Items from a dataset
▼

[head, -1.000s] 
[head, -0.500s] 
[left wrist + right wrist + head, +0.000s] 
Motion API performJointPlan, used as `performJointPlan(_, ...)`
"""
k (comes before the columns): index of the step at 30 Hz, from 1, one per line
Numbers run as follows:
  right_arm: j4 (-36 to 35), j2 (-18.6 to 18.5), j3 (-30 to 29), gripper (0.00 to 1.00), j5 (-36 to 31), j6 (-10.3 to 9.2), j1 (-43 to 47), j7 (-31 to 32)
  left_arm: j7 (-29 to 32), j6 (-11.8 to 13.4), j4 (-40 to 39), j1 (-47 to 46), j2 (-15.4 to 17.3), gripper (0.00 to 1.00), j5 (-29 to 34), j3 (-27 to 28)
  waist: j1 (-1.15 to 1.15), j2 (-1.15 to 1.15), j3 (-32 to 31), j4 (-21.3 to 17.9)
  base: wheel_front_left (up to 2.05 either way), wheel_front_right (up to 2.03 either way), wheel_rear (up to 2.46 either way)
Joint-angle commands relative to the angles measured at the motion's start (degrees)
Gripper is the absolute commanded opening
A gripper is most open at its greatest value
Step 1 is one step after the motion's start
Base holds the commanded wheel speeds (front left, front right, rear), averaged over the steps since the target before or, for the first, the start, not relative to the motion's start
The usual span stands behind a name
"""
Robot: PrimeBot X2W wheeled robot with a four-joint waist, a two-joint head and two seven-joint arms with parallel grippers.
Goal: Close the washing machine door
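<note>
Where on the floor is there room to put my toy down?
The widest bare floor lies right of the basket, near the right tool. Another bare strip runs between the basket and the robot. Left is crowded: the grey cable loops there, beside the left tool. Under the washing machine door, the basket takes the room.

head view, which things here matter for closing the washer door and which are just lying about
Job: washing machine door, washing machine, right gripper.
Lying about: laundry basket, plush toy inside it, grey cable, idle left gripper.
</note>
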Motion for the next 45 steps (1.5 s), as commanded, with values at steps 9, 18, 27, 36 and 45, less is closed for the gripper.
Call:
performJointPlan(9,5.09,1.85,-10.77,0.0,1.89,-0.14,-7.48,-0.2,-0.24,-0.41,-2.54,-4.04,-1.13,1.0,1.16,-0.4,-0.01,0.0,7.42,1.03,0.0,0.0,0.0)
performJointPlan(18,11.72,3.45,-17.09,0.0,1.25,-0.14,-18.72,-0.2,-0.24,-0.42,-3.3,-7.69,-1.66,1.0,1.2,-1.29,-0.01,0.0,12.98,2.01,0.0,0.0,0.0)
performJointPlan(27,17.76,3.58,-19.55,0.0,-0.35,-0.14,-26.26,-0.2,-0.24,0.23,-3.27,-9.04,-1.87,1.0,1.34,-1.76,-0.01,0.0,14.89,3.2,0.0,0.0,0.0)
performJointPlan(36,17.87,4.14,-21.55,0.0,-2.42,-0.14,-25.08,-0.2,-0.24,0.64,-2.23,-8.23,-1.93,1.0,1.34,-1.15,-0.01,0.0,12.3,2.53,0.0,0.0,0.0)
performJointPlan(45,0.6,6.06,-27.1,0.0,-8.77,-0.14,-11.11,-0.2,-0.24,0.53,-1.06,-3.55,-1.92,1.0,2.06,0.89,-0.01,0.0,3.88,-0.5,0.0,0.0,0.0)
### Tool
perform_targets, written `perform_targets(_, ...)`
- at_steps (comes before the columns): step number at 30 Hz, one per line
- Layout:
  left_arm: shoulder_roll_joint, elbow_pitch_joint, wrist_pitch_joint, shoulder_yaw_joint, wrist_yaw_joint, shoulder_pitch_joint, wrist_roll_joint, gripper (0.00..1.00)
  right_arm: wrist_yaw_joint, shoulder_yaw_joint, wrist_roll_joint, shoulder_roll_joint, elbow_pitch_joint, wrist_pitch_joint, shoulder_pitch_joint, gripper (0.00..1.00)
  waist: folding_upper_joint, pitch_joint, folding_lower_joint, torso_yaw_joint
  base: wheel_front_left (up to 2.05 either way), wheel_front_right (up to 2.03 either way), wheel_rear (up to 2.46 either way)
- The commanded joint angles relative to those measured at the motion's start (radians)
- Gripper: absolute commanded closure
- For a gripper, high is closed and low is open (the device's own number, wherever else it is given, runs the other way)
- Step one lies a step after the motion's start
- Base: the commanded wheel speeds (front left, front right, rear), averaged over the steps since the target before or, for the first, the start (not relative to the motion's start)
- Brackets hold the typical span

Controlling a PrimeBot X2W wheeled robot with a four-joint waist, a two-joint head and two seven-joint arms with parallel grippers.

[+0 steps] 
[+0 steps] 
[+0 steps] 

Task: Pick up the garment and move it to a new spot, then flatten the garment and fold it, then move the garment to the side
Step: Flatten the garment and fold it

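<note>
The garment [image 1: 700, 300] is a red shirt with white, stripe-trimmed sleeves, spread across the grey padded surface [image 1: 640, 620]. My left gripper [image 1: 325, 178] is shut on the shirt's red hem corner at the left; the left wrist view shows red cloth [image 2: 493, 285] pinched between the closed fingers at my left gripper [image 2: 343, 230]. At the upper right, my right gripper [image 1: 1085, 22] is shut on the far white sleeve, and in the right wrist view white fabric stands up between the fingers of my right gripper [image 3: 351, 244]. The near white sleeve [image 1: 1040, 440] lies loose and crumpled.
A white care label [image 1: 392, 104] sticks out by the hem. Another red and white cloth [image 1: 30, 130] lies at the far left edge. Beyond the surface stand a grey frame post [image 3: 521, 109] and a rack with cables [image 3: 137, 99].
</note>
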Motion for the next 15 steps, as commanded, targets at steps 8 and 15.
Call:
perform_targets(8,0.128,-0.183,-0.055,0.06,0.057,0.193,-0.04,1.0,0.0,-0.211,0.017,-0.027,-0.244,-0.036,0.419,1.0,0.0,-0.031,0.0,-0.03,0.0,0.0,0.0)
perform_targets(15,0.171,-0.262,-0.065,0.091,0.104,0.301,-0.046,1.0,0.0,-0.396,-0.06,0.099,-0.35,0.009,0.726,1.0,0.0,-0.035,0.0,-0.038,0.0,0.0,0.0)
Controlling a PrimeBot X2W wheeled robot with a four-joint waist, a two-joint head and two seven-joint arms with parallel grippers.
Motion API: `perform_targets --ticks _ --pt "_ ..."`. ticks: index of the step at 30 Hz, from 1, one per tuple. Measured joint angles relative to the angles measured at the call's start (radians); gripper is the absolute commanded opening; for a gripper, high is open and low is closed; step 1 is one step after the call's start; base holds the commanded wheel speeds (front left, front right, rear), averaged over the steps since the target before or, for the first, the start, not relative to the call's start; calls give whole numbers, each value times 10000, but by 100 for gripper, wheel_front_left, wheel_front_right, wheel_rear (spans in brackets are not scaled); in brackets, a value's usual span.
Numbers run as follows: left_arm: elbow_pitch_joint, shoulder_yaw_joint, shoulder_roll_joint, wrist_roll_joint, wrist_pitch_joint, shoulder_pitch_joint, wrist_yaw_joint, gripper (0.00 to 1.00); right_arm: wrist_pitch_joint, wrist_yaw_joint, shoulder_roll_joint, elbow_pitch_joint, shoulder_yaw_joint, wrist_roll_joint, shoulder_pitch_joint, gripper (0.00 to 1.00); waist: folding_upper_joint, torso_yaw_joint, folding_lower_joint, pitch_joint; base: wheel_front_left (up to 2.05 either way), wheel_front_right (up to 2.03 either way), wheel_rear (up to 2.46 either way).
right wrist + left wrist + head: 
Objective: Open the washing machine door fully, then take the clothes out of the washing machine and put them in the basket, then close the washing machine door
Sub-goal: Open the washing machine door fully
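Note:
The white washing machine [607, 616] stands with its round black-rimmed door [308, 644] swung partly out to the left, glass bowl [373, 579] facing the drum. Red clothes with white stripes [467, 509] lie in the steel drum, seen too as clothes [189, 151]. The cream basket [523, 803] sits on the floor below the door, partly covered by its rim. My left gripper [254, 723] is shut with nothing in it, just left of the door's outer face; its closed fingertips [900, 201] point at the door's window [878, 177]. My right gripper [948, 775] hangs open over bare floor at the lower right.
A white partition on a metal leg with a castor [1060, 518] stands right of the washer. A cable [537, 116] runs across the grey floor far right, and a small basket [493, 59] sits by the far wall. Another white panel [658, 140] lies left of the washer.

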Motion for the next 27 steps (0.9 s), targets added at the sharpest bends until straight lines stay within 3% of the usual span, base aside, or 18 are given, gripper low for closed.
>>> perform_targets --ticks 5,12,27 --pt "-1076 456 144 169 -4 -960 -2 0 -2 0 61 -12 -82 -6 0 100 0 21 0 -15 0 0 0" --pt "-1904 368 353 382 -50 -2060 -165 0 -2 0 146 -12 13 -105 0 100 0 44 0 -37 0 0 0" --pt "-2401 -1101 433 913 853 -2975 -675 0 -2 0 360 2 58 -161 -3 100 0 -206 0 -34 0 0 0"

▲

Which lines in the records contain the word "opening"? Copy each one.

:: Solution to the problem ::
Gripper is the absolute commanded opening
Motion API: `perform_targets --ticks _ --pt "_ ..."`. ticks: index of the step at 30 Hz, from 1, one per tuple. Measured joint angles relative to the angles measured at the call's start (radians); gripper is the absolute commanded opening; for a gripper, high is open and low is closed; step 1 is one step after the call's start; base holds the commanded wheel speeds (front left, front right, rear), averaged over the steps since the target before or, for the first, the start, not relative to the call's start; calls give whole numbers, each value times 10000, but by 100 for gripper, wheel_front_left, wheel_front_right, wheel_rear (spans in brackets are not scaled); in brackets, a value's usual span.

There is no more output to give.